We are strangers. Does he love me? Do I love him? Silly
questions. My father, there is the unbreakable bond,
there is love, real love with its instant understanding,
entire comprehension, complete at oneness in heart and
mind and soul. My father. Father fixation of course, in
Freud’s language. You see, to just dream of my father, I
am flooded with a fullness of happiness, contentment,
and peace and joy that no other human being had ever
given me, nor ever can give me. Father and daughter. If
you happen to have the same sort of minds, the same
kind of temperaments, the father-daughter relationship
is the most harmonious and most satisfying relationship
possible in this world.

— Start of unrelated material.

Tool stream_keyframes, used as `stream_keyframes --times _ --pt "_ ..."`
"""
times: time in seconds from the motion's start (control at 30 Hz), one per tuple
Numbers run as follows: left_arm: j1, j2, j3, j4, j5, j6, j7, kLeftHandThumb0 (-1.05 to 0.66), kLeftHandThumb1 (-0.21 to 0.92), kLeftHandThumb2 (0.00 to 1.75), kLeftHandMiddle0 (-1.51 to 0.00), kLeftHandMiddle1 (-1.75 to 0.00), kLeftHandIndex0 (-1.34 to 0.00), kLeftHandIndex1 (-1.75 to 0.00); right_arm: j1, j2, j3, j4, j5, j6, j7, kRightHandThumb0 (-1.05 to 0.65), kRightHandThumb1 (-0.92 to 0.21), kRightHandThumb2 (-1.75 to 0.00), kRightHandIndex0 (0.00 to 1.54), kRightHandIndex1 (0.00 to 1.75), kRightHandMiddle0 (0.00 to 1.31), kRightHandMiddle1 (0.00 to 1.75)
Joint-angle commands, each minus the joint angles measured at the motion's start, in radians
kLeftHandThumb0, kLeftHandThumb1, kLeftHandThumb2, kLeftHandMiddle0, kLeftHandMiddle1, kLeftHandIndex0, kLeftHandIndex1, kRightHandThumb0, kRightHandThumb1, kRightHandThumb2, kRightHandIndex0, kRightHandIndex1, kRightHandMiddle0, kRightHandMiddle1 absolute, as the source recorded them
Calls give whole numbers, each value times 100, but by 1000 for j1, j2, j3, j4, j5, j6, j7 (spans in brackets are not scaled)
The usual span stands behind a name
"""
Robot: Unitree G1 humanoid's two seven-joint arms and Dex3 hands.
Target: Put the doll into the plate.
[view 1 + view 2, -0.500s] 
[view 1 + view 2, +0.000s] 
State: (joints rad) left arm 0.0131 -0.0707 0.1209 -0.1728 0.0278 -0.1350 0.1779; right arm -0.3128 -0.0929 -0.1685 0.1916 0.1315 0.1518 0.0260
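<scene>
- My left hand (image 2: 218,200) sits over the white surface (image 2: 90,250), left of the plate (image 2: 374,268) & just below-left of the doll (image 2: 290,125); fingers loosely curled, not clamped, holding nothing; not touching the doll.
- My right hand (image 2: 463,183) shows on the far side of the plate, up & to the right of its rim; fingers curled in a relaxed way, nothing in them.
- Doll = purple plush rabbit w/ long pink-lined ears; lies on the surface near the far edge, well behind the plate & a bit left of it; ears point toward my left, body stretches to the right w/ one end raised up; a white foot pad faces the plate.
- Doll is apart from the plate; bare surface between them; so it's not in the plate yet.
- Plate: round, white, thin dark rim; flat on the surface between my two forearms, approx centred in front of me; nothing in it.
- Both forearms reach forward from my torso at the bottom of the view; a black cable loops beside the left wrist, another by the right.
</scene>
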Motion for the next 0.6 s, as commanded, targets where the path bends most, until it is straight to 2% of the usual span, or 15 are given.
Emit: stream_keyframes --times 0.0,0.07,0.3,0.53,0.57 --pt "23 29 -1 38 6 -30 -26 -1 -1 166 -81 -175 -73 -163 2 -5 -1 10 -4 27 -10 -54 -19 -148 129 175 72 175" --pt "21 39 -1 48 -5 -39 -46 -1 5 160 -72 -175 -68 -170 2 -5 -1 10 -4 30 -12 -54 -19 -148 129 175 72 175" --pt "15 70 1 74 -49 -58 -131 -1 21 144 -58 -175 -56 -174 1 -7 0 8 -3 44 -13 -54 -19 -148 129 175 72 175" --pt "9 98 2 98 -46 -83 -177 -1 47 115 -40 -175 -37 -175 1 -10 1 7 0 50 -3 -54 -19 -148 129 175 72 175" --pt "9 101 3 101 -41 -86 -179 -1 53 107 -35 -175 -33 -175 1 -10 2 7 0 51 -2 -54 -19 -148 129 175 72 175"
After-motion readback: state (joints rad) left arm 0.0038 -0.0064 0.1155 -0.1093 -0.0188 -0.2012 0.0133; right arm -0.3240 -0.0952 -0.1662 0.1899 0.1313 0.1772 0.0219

Father and son may be theological:
in fact it is only theological, for in life it spells friction: but
father and daughter is the real thing. The complement
of sex, without the flesh, and without the fights. More
satisfying then the mother and son relationship,
the male partner remains the upholder and protects, as
the woman wishes him to be. You know, mothers can get
awful tired of being mothers!
March 19, 1941 Last night was terrible. London had the longest alert
so far of the war. Alarm went off before eleven p.m. and
the all clear not given until after five this morning. The
noise was incessant. We could hear the bombs, and the
incendiaries falling all over the place, although none fell
in our immediate blocks. The one o’clock news said the
raiders passed over London and the Eastern counties,
and concentrated their attack on Hall.
Today the figures are given for last week’s heavy
raids on Merseyside and Clyde. They are: about five
hundred killed and five hundred seriously injured. The
Clyde area, nights of March Thirteenth, and Fourteenth,
approximately five hundred killed and eight hundred
seriously injured. This is devilish fiendish air-war, every
casualty a civilian. I think the very name of Germany
will be hated from henceforth till the end of time.
I am frightfully tired today, not only could I not sleep
last night, I could not control my trembling, and continuous trembling seems to exhaust the body as much as
continuous work. Today, so far, has been quiet, though I
can hear our planes zooming about now. When the moon
rises at about one forty-five tonight I expect the slaughter
will begin again. God help us!
Mary Jude has phoned, and will be in to tea tonight.
I wrote to her mother yesterday, to acknowledge the
shamrock she sent me for St. Patrick’s Day.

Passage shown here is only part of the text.